My attempt: I found a proof of
$\lim_{n \to \infty} n \int_1^{\infty} f(x) g(nx) dx = 0 $.
 A: After letting $t=nx$,
$$n \int_0^{\infty} f(x) g(nx) dx=
\int_0^{\sqrt{n}} f(t/n) g(t) dt+\int_{\sqrt{n}}^{n} f(t/n)g(t) dt
+\int_{n}^{\infty} f(t/n)g(t) dt.$$
Let $\epsilon>0$. Now we estimate the three terms on the right.

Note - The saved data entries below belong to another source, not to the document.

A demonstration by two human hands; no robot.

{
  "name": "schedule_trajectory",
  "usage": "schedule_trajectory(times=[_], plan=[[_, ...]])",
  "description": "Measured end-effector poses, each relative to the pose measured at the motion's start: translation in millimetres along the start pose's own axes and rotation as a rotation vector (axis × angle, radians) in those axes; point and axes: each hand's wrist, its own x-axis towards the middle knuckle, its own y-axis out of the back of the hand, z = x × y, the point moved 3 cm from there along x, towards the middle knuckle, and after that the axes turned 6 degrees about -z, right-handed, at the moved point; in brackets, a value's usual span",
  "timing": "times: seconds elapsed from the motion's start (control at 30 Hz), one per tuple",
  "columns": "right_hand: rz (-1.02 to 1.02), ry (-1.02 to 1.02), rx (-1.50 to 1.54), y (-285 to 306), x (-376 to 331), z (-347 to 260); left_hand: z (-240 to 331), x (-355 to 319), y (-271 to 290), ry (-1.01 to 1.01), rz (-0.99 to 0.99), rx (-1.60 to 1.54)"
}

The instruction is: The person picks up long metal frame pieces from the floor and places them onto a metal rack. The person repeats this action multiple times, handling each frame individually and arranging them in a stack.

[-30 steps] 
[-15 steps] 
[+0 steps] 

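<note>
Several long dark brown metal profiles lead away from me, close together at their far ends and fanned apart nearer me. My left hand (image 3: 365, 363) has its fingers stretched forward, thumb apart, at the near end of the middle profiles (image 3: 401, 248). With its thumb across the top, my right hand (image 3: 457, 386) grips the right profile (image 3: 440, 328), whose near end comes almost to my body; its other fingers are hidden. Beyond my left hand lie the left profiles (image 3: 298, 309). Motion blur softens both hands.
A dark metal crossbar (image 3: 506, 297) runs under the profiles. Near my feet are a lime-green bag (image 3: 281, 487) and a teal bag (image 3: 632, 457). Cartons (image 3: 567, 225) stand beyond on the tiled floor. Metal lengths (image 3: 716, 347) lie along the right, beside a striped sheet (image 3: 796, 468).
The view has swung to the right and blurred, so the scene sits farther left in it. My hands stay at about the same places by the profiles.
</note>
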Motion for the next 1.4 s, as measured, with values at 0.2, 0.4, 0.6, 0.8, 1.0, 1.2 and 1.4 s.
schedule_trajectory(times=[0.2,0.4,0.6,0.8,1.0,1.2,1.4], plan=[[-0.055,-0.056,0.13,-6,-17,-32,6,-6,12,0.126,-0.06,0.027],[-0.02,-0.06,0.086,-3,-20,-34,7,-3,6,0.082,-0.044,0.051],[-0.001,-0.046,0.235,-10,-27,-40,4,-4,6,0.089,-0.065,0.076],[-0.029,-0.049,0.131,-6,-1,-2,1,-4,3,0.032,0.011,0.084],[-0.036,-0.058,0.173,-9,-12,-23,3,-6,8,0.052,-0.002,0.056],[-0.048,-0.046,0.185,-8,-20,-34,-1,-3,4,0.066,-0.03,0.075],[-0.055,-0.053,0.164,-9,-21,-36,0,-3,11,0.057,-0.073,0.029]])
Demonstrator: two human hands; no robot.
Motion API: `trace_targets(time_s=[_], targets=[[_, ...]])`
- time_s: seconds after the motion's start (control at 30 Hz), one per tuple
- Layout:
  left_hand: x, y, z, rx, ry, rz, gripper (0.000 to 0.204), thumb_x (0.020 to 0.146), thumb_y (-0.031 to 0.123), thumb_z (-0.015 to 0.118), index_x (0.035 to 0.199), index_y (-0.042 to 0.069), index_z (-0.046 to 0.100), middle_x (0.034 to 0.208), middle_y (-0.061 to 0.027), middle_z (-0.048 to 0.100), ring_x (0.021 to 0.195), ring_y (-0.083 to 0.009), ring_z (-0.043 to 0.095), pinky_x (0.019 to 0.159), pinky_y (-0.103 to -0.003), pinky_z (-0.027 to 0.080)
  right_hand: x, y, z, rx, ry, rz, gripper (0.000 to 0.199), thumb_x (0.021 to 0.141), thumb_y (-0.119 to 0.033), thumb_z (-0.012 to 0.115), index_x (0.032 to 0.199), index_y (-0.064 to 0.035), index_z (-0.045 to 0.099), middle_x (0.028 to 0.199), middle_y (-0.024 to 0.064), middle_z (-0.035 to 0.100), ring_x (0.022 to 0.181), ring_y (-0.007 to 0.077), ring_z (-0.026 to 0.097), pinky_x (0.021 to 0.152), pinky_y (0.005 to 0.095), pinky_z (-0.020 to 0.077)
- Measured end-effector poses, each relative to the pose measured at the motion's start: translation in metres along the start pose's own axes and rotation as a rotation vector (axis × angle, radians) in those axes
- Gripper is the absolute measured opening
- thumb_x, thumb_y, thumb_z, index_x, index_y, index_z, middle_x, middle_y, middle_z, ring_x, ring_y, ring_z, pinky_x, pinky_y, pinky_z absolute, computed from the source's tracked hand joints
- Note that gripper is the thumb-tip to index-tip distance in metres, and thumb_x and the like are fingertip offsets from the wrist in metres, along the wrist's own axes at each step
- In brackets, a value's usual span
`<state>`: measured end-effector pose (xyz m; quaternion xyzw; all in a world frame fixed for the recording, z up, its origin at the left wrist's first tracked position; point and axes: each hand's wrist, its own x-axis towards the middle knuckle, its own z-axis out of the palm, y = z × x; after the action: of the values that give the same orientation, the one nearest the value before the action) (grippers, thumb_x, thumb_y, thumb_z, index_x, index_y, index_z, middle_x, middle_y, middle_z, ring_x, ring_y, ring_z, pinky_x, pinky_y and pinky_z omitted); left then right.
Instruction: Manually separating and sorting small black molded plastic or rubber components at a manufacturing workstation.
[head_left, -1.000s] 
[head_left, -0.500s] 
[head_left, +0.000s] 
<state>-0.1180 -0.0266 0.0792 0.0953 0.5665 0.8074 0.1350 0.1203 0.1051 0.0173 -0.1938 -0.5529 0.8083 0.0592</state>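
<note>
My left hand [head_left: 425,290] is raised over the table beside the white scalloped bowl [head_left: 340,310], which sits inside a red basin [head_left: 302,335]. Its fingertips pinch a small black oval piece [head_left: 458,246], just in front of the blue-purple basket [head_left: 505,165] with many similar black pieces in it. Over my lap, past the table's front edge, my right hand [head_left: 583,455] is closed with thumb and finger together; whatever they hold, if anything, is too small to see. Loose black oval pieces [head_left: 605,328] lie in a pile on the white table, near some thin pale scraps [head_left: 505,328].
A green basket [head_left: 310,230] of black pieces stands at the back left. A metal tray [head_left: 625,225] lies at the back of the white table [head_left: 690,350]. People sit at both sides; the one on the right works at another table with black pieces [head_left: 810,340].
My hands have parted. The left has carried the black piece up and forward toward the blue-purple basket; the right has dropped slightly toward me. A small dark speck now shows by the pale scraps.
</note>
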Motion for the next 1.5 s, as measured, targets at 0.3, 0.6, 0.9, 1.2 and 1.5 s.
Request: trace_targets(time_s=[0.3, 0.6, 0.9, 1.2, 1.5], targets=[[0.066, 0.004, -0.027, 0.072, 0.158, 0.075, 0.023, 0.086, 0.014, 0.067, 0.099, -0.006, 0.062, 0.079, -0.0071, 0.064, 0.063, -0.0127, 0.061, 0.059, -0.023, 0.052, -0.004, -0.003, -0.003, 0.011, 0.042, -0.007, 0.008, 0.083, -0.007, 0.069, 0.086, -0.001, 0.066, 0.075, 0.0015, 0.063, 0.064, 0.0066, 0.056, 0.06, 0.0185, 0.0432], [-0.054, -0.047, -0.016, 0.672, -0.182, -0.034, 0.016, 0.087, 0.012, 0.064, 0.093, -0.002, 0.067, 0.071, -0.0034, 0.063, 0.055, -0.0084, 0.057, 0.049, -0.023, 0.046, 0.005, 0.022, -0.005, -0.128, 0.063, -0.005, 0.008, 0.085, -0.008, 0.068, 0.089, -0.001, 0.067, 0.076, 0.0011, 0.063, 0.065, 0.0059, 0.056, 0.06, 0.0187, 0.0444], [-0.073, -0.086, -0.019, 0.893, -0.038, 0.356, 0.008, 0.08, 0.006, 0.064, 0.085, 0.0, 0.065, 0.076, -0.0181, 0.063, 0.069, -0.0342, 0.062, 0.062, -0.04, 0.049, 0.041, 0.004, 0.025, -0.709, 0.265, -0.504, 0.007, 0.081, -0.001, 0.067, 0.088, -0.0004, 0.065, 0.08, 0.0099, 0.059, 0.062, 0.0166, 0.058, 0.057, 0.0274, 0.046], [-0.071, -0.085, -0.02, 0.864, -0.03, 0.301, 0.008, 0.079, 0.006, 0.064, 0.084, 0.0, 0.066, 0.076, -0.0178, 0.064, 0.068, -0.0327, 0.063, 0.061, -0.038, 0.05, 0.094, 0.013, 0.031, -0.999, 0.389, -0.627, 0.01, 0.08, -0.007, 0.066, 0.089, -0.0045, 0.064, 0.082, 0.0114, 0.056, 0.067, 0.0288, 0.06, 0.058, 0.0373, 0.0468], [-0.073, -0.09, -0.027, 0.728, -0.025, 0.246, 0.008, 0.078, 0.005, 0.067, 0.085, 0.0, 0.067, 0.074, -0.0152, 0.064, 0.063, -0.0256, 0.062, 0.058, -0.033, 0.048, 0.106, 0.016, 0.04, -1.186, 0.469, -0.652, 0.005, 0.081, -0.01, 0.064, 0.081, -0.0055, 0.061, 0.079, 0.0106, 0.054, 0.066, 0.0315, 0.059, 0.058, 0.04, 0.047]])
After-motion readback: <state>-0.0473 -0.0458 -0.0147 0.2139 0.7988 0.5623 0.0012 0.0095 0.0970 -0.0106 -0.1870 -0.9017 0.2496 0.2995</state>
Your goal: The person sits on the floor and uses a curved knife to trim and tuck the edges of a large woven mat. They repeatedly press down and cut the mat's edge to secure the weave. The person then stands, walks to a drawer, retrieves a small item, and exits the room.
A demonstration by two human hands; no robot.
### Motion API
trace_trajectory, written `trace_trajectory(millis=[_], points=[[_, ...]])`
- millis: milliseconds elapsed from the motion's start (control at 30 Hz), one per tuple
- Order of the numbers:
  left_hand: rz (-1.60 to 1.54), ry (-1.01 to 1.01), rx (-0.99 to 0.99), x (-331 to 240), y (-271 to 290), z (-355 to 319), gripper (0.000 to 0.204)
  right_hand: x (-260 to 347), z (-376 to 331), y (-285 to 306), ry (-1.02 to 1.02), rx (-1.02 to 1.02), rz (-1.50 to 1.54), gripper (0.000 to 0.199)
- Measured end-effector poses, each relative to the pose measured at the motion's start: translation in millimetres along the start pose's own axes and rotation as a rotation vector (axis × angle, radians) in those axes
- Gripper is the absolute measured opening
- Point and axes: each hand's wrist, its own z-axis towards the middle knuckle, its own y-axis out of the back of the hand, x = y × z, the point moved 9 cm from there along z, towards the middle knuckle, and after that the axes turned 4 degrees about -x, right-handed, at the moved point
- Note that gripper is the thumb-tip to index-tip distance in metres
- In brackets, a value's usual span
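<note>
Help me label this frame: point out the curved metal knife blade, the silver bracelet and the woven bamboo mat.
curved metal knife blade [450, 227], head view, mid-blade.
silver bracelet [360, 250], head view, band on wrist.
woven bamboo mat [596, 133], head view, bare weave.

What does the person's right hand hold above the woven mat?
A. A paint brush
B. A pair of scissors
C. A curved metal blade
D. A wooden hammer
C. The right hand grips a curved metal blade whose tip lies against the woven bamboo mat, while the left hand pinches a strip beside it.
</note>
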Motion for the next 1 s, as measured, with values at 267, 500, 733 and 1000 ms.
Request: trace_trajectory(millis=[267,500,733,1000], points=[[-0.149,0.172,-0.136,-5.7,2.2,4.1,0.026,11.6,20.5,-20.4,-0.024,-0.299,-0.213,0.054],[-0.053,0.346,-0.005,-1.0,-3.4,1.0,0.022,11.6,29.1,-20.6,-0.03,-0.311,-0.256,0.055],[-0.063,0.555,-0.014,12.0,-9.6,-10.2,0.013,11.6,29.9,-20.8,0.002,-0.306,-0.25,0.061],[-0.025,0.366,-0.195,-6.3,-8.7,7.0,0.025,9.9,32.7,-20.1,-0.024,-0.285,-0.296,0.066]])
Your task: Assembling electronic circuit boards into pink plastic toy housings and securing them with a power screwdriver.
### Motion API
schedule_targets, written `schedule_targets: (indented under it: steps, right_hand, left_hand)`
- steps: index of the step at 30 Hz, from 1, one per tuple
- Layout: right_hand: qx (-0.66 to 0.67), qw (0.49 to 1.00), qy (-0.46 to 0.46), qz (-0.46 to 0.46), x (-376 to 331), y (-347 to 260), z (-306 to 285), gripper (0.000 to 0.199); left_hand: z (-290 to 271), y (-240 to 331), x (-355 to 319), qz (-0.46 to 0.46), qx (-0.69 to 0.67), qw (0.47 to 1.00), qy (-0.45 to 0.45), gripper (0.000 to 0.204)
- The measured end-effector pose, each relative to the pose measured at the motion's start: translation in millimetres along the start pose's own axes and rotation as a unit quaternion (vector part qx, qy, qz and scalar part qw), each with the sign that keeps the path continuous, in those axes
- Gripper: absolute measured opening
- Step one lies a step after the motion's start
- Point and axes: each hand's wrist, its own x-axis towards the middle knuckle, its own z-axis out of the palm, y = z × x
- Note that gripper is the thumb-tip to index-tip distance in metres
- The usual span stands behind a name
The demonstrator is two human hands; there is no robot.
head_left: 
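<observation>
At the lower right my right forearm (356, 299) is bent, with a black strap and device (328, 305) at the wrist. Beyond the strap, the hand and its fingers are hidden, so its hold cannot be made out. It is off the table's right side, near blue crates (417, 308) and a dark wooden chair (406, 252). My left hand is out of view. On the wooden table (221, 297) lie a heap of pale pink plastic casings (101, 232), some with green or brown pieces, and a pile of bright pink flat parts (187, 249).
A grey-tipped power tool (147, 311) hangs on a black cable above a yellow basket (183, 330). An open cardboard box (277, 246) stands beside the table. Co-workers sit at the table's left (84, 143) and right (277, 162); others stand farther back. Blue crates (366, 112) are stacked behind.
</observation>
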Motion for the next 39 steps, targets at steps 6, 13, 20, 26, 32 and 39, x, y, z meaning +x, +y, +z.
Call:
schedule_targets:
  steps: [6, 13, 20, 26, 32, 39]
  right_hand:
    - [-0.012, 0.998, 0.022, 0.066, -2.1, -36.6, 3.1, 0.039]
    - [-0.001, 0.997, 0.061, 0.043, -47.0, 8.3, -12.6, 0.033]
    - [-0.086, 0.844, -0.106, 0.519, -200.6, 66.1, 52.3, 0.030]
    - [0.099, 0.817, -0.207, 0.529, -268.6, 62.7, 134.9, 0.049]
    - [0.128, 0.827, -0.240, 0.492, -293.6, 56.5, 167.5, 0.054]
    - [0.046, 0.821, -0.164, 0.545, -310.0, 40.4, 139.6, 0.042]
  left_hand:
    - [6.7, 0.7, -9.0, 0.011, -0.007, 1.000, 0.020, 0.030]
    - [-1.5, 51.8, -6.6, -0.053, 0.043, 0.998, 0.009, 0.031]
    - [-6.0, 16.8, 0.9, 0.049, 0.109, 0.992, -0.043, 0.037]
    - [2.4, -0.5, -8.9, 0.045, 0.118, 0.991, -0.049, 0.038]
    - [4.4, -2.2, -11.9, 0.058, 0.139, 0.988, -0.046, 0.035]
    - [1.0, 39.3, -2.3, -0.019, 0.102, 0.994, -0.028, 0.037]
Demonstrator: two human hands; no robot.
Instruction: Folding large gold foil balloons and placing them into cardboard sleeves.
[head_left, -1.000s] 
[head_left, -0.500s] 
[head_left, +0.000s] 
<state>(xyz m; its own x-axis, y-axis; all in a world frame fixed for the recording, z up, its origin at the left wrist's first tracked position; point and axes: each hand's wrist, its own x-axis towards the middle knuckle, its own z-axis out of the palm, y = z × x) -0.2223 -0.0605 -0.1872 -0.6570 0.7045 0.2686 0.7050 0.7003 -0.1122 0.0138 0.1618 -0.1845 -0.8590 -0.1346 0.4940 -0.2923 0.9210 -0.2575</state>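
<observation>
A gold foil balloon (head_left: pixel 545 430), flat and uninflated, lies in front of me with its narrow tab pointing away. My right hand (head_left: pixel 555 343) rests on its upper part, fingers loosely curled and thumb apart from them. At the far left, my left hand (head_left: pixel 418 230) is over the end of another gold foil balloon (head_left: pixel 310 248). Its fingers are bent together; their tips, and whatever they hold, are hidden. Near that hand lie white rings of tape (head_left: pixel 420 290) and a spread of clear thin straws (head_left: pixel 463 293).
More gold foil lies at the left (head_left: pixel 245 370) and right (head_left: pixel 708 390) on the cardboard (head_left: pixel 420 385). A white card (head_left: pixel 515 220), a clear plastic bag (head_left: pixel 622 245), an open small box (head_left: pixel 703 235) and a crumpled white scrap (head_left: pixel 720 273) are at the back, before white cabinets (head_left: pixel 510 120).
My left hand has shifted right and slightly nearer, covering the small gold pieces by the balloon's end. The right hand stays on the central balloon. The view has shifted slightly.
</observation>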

1) Since $\lim_{x \to \infty} x g(x) = 0$ there is $N_1>0$ such that for $n>N_1$, and $x\geq n$, we have $0\leq x g(x)\leq \epsilon$ and
$$\int_{n}^{\infty} f(t/n) g(t) dt=\int_{n}^{\infty} \frac{f(t/n)}{t} tg(t) dt\leq \frac{\epsilon n}{n}\int_{n}^{\infty}f(t/n) d(t/n)\leq \epsilon\int_0^{\infty}f(x) dx.$$
2) Since $g$ is integrable in $(0,+\infty)$ there is $N_2>0$ such that for $n>N_2$, we have $\int_{\sqrt{n}}^{+\infty} g(t) dt\leq \epsilon$ and
$$\int_{\sqrt{n}}^{n} f(t/n) g(t) dt\leq \max_{x\in [0,1]}f(x)\int_{\sqrt{n}}^{+\infty} g(t) dt\leq \epsilon \max_{x\in [0,1]}f(x)$$
3) Since $\lim_{x \to 0} f(x) = 0$ there is $N_3>0$ such that for $n>N_3$, and $0\leq x\leq 1/\sqrt{n}$, we have $0\leq f(x)\leq \epsilon$. Therefore
$$\int_0^{\sqrt{n}} f(t/n) g(t) dt\leq \epsilon \int_0^{\infty} g(t) dt.$$
A: Note by short $I=  \int_0^{\infty} f(x) g(nx) dx$. We have 
$$ n \int_0^{\infty} f(x) g(nx) dx=nI = \dfrac{x}{\frac{1}{\dfrac{nI}{x}}}$$ 
Tending to $\infty$ it takes the form $\dfrac{\infty}{\infty}$ so we can apply Hôspital's Rule and get the expression (formal) $$\frac{1}{D}\space \text {where } D=\frac{d}{dx}\left(\frac{1}{\dfrac{nI}{x}}\right)=\frac{-1}{D'}$$ where $$D'=\frac{-nI}{x^2}+\frac{n}{x}\frac{d}{dx}(I)\to 0$$ Thus the limit is equal to $0$ (because it has the form $\dfrac{-1}{\dfrac{1}{D'}}$ whit $D'\to 0$).